What you are asked to do: Please transcribe the data that follows without the pictures, keeping every word the same.

....................

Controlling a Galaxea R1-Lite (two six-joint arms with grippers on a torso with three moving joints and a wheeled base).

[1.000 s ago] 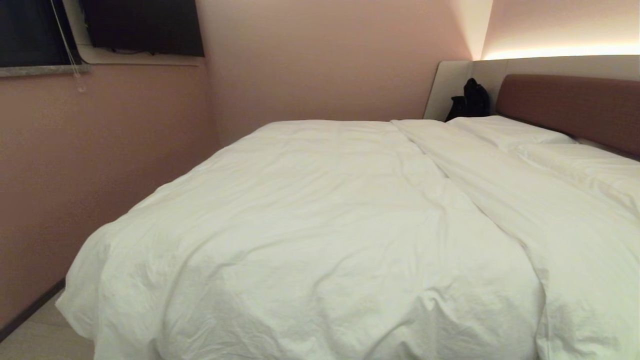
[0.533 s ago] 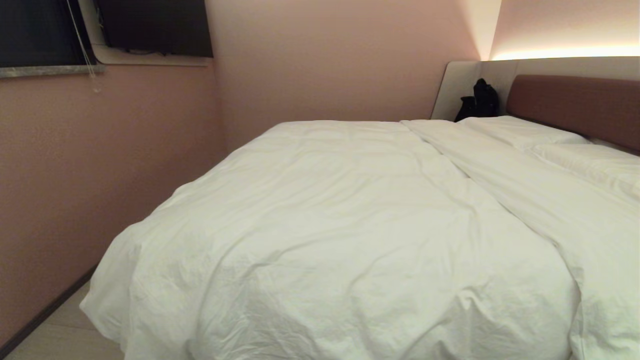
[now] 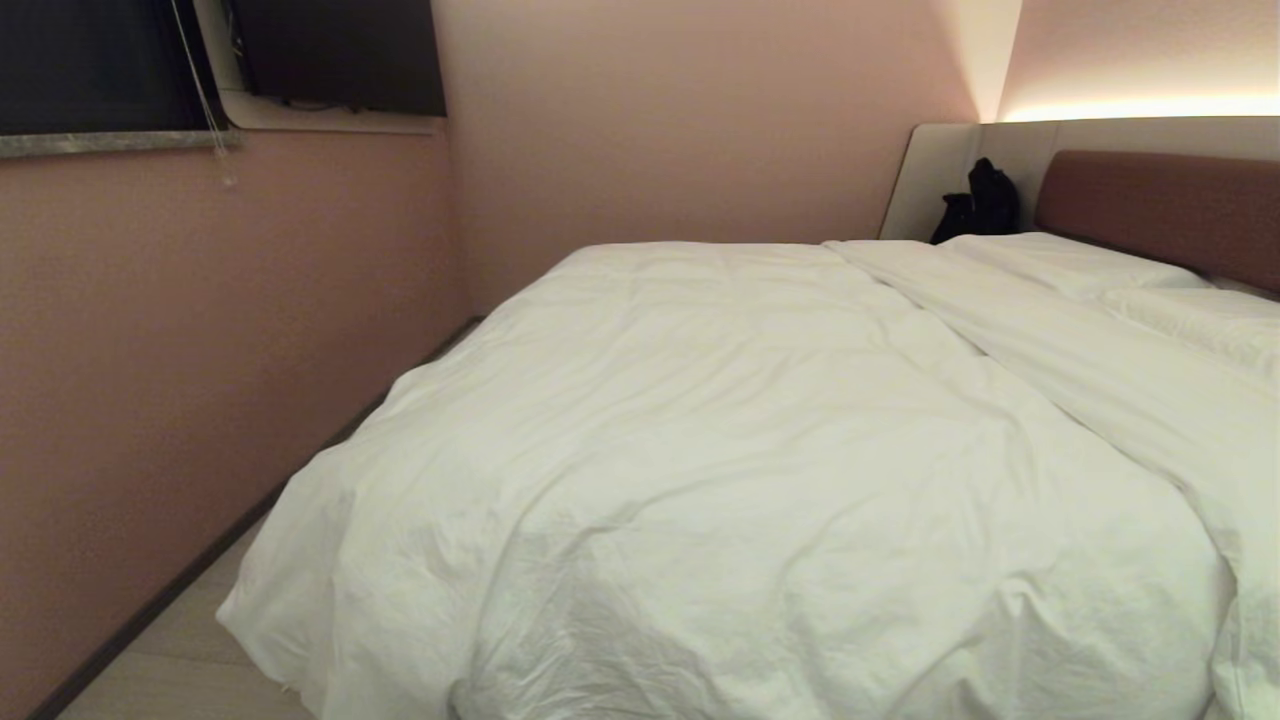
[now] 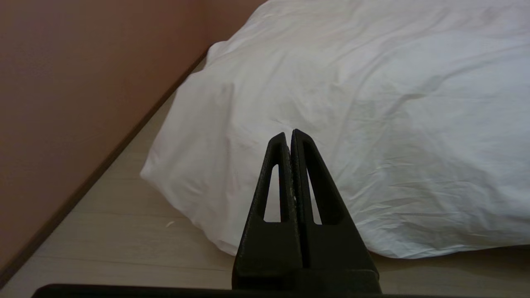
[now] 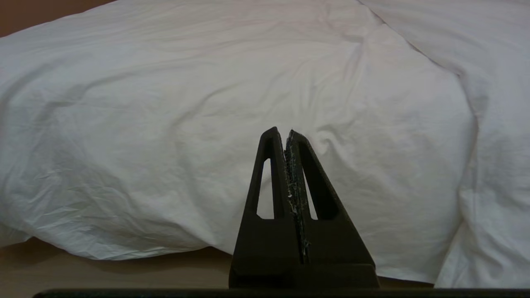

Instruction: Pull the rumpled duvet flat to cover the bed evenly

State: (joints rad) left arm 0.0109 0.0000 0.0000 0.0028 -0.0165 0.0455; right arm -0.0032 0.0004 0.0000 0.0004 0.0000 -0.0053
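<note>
head: duvet (image 3: 760, 470) spread, creased, across bed (image 3: 1160, 205); pillows (image 3: 1075, 262) by headboard; black bag (image 3: 980, 200) behind; pink wall (image 3: 180, 330) close on left | left wrist: left gripper (image 4: 290, 134) closed, empty, off duvet corner above floor (image 4: 124, 240) | right wrist: right gripper (image 5: 282, 133) closed, empty, facing duvet edge

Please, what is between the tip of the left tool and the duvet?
Nothing: in the left wrist view only air separates the left tool from the duvet.
</note>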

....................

Task response:
Controlling a Galaxea R1-Lite (two six-joint arms with grippers on a torso with three moving joints and a wheeled base).

[1.000 s ago] 
[0.533 s ago] 
[now] 
[now] 
[now] 

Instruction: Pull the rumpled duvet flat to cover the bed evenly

State: (joints rad) left arm 0.0109 0.0000 0.0000 0.0028 -0.0165 0.0455; right arm -0.0032 0.0004 0.0000 0.0004 0.0000 -0.0053
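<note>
head: duvet (image 3: 760, 470) spread, creased, across bed (image 3: 1160, 205); pillows (image 3: 1075, 262) by headboard; black bag (image 3: 980, 200) behind; pink wall (image 3: 180, 330) close on left | left wrist: left gripper (image 4: 290, 134) closed, empty, off duvet corner above floor (image 4: 124, 240) | right wrist: right gripper (image 5: 282, 133) closed, empty, facing duvet edge

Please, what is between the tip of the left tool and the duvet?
Nothing: in the left wrist view only air separates the left tool from the duvet.
</note>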

That completes the answer.